The AIM itself is accurate but it responds to the impedance that appears at the connector. This impedance can be more complicated than expected due to stray capacitance and/or inductance that is not readily apparent. The word "large" to describe your coil may indicate it has capacitance to ground that affects the reading significantly. There may be stray capacitance in the whole circuit that appears in parallel with the circuit under test.

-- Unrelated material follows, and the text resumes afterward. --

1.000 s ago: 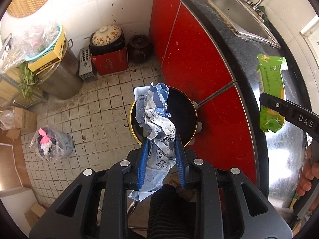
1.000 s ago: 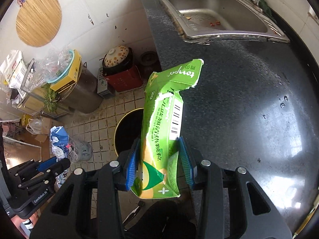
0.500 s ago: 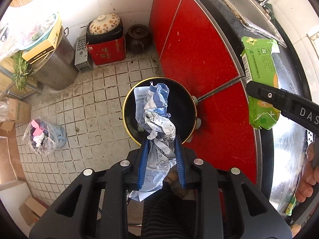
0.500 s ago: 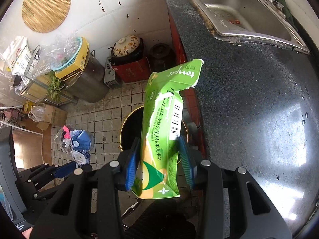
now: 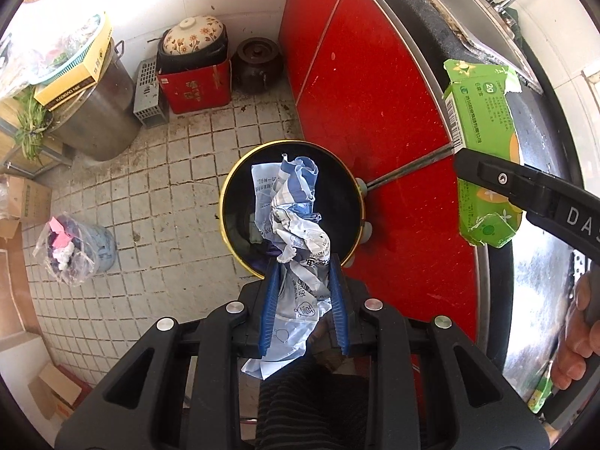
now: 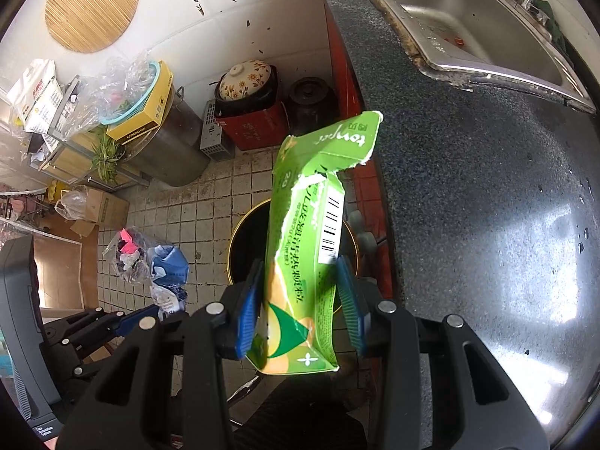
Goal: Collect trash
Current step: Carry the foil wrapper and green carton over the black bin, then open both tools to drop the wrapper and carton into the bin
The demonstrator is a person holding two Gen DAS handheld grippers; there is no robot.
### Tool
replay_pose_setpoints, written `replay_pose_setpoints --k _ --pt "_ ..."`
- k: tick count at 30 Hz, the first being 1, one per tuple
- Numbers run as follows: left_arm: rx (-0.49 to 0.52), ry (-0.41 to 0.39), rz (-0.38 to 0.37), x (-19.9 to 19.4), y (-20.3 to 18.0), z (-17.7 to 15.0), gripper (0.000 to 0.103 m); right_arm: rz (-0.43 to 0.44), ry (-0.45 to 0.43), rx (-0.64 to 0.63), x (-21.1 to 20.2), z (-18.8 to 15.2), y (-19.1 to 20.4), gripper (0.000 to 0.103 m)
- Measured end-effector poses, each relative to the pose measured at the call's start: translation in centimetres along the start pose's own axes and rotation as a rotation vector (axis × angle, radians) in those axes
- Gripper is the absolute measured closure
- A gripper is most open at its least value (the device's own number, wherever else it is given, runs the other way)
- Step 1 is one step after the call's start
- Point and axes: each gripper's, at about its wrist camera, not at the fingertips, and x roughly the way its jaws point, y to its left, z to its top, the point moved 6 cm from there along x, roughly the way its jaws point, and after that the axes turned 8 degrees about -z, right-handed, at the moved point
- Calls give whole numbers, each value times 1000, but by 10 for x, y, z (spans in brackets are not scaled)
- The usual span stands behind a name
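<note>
My left gripper (image 5: 303,273) is shut on a crumpled blue and white plastic wrapper (image 5: 296,221), held directly above a round black trash bin with a gold rim (image 5: 232,187) on the tiled floor. My right gripper (image 6: 302,281) is shut on a torn green carton (image 6: 318,232), held at the counter edge above the same bin (image 6: 247,240). The carton also shows in the left wrist view (image 5: 483,142), at the right, over the counter edge. The left gripper with the wrapper (image 6: 168,273) shows at lower left in the right wrist view.
Red cabinet doors (image 5: 356,86) stand beside the bin under a dark counter (image 6: 468,187) with a steel sink (image 6: 480,30). On the floor are a steel pot (image 5: 97,112), a red box with a clay pot (image 5: 195,75), a dark jar (image 5: 258,60) and a bagged bin (image 5: 71,251).
Both grippers have moved out from the counter towards the bin. The wrapper now hangs over the bin's middle, and the green carton has come from over the counter to its edge.
</note>
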Motion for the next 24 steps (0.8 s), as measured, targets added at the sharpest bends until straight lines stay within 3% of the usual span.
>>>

I modeled an RLC circuit using Speq Math and found that putting even 20 pf in parallel with the 100 ohm Resistor and 50 uH Coil significantly affected the apparent resistance.
For example:
f=1MHz R=100 ohms L=50 uH C1 in parallel with coil = 30 pf
Calculated Z = 100 + j334
The capacitance of the coil itself affects the reactance but not the resistance. ----------------------------------
Now, include stray capacitance in parallel with both the resistor and the coil:
Let C2= 25 pf
Calculated z= 111 + j351
The stray capacitance in the whole circuit now affects the real part of Z.
The stray capacitance is hard to quantify but this example shows there is the possibility of some effect on the bottom line results. If be sure to put the cal loads at the end of the cable that you're using to connect to the R-L components under test. A cable even 1 foot long will have significant capacitance but this will be canceled by the calibration process when the cal loads are placed at the end of the cable. A cal resistor with leads can be use for convenience to make connection with gator clips.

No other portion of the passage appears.